Я помню время, когда отец ездил еще в кошевке с запряженным жеребцом по кличке Гармонь – так весело этот конь ржал. Но однажды при спуске к реке он кошевку бросил на бок и сам грохнулся, а отец и вовсе вылетел в крапиву… Слава богу, жив остался. А позже отец катался по полям уже в "виллисе", так называлась машинёшка, крытая брезентом, – подарок райкома партии.

И вот старик оправдывался:

– Ты разве не знаешь, Ибрагим помер… наш бывший учитель… как я мог не выпить за упокой… – Или: – Когда же дадут крестьянам волю – держи скота сколько хочешь, сади сад сколько хочешь… У меня сердце болит… они там, в ЦК, высоко сидят, на людей в бинокль смотрят… да еще не в те дырочки…

– И что, это повод напиться?! – сокрушалась мать.

Отец больше ничего не говорил, а отворачивался и шел прямо к тулупу, висящему в сенях, и вставал внутри его, закрывшись.

А иногда, придя домой, сразу в него прятался. И моя бабушка, царство ей небесное, как-то собралась выйти во двор и шарила в сенях кумган

(это большой жестяной чайник с водой для омовения), а отец, спрятавшийся в мохнатом своем укрытии, тяжело вздохнул. Наша бабка затрепетала, чуть не рухнула, заковыляла обратно в избу и шепчет испуганно:

– Душа барана заговорила… иди, Соня, послушай…

Я не помню, чтобы так звонко и долго хохотала моя мама и потом так долго плакала…

Появился и сам сконфуженный отец, сел хмуро пить чай.

А фраза "душа барана заговорила" еще долго бытовала в нашей семье.

Бабушка не обижалась, рассеянно улыбалась беззубым ртом, но, выходя в очередной раз во двор, все равно с опаской поглядывала на огромный черный тулуп, словно сам по себе стоящий в сенях возле дверки в чулан…

Ах, отец!
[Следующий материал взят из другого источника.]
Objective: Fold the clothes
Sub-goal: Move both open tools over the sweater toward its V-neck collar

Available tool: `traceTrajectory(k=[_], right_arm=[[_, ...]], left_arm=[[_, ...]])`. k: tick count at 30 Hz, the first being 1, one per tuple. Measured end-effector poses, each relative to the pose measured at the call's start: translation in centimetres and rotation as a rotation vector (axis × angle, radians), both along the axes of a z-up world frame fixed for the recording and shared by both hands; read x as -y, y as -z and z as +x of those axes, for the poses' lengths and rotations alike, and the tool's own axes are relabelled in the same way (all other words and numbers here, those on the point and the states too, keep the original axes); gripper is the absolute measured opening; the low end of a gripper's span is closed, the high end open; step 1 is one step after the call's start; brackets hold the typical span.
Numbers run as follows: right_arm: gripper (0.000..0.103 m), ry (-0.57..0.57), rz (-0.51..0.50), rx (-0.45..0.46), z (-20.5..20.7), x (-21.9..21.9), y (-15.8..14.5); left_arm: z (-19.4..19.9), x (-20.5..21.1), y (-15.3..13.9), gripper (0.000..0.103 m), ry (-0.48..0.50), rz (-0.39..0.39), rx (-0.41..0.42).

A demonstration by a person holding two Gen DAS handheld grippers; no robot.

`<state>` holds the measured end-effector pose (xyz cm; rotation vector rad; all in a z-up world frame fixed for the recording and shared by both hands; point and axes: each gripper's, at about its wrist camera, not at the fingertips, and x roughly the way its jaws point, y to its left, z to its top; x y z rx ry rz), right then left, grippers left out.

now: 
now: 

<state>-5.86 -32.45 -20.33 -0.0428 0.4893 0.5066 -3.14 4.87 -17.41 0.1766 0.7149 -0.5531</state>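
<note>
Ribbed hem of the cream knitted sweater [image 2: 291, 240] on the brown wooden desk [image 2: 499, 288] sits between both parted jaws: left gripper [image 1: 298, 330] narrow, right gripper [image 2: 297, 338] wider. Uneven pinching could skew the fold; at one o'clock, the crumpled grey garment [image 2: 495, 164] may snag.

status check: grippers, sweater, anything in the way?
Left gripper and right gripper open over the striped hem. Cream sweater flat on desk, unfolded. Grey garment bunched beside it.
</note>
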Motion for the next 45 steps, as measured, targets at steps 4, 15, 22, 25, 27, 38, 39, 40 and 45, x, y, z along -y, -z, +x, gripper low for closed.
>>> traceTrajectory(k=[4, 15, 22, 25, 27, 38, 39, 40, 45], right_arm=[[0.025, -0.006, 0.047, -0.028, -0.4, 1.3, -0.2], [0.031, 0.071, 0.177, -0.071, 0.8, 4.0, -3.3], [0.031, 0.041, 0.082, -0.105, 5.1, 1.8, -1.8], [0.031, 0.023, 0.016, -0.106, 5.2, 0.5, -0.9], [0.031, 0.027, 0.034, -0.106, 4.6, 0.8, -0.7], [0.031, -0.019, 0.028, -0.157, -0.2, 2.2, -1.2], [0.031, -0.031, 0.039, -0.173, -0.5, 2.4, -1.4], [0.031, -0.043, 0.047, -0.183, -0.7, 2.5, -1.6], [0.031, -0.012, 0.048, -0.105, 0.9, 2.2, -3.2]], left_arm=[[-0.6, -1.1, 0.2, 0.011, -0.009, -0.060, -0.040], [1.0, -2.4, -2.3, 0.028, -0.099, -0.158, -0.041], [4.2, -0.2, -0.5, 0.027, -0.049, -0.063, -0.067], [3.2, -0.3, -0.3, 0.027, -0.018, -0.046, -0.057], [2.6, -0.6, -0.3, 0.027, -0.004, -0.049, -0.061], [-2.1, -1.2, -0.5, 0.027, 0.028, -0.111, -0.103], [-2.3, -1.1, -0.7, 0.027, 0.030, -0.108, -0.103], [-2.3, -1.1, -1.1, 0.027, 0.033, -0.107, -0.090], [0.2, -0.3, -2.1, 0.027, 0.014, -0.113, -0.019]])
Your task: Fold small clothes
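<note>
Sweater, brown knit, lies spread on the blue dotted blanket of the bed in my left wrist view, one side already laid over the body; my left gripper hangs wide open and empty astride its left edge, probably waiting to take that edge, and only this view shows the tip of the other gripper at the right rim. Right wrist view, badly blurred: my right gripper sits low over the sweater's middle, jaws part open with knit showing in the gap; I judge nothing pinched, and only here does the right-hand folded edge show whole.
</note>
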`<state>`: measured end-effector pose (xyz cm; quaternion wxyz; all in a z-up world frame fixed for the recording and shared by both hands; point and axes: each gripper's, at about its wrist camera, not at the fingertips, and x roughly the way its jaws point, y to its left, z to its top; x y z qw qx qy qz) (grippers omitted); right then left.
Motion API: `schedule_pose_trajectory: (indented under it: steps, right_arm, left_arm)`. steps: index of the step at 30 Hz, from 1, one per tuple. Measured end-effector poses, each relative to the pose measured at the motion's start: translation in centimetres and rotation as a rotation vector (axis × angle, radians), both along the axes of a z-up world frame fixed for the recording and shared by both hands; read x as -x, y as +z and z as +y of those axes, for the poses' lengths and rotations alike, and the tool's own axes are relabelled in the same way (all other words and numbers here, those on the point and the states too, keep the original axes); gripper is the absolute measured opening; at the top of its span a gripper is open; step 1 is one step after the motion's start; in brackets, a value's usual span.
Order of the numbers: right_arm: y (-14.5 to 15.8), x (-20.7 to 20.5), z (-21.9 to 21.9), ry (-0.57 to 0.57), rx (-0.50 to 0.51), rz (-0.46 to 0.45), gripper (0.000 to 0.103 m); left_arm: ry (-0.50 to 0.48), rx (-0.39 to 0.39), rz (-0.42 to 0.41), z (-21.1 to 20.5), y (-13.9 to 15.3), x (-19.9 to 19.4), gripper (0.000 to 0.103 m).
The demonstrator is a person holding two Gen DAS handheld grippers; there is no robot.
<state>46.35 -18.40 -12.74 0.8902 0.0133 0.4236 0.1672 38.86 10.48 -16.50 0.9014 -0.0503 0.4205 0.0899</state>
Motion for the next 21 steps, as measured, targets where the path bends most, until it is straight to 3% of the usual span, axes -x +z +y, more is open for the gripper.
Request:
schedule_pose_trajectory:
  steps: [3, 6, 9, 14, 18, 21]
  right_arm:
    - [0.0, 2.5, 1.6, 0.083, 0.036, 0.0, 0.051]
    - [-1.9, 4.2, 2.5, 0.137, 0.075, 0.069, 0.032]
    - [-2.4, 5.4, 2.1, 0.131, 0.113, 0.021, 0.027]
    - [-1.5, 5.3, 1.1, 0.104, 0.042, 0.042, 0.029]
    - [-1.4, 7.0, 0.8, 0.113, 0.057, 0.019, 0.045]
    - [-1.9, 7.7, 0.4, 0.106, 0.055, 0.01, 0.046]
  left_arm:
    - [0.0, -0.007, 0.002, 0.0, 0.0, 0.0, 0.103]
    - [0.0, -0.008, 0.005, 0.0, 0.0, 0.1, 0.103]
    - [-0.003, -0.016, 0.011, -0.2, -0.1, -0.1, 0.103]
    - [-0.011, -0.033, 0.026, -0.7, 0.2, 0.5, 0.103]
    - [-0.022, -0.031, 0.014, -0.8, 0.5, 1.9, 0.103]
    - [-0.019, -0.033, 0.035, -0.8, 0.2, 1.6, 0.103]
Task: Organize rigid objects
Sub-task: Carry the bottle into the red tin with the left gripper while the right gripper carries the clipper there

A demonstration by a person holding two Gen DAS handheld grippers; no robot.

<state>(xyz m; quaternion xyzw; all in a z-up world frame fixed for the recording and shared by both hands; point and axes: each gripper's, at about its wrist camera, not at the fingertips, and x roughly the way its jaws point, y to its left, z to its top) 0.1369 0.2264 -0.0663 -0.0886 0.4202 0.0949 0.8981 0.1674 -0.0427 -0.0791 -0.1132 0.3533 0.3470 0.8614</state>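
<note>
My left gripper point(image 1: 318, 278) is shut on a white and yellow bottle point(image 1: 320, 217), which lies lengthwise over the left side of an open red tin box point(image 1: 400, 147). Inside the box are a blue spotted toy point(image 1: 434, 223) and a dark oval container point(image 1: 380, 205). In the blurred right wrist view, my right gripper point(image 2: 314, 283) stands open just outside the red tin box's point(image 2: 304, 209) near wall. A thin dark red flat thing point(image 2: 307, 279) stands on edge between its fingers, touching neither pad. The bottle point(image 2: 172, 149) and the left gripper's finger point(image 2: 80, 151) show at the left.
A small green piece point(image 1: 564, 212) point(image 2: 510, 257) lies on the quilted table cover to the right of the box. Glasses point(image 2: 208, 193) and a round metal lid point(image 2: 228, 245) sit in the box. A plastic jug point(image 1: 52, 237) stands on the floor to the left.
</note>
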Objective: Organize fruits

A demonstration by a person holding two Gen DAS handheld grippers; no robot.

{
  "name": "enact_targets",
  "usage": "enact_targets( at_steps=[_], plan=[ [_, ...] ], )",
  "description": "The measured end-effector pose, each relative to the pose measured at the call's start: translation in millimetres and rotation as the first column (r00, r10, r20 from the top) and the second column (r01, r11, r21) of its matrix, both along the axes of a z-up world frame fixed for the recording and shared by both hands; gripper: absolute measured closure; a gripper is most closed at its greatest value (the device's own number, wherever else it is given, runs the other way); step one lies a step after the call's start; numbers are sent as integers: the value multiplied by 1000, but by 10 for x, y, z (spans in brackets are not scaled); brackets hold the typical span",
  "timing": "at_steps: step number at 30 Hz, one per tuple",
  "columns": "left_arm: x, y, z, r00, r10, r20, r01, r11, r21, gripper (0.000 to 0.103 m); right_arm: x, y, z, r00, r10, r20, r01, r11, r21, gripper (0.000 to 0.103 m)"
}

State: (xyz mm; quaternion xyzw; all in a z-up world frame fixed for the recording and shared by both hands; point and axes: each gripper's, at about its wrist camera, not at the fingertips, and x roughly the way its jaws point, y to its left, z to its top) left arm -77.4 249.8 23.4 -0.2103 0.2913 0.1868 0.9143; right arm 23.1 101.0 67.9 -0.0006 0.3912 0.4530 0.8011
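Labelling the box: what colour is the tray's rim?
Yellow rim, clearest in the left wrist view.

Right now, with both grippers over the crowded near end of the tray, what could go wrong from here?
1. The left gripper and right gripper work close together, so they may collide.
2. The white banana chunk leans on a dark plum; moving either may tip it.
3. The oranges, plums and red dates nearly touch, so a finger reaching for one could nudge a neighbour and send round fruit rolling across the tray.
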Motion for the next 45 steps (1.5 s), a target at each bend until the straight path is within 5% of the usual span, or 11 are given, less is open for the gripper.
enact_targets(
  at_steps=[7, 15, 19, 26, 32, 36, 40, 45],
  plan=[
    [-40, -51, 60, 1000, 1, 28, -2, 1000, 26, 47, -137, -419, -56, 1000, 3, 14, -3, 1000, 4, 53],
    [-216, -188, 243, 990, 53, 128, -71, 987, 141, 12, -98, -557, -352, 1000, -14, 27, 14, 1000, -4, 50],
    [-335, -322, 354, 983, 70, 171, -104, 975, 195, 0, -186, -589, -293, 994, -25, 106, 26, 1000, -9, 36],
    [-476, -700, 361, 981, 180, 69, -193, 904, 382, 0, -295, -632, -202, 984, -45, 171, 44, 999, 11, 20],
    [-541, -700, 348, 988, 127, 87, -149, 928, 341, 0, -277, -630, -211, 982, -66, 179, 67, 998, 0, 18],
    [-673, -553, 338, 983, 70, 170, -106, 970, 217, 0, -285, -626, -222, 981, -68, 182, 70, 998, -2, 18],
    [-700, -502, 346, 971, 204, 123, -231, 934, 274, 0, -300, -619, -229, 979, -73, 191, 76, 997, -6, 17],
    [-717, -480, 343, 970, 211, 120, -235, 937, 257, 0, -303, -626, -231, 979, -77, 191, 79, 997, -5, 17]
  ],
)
Меня на днях тоже обидели. Мне бы тоже сейчас спрятаться внутрь тулупа да замереть. Но нету тулупа… как раз тулуп и украли…

Хотя что такое тулуп? Так, верхняя одежда.

Надо забыть и жить дальше.

Однако через месяц мне жена с удивлением сказала: ей сообщили товарищи по работе – телеканал "777" ночью показал лица дачных воров, их там человек семь. Милиция приглашает всех пострадавших приехать в Октябрьское РОВД.

– Вдруг среди конфискованного найдутся и наши вещи.

– Хорошо, съезжу, – ответил я и на следующее утро покатил на своем

"жигуленке" в Октябрьское отделение милиции.

На первом этаже заспанный дежурный спросил, по какому я вопросу и кого ищу, затем, позевывая, назвал номер кабинета на втором этаже, и я поднялся.

В узкой комнате сидели за столами друг против друга два молодых парня и свирепо курили – один в милицейской форме, другой в гражданской одежде.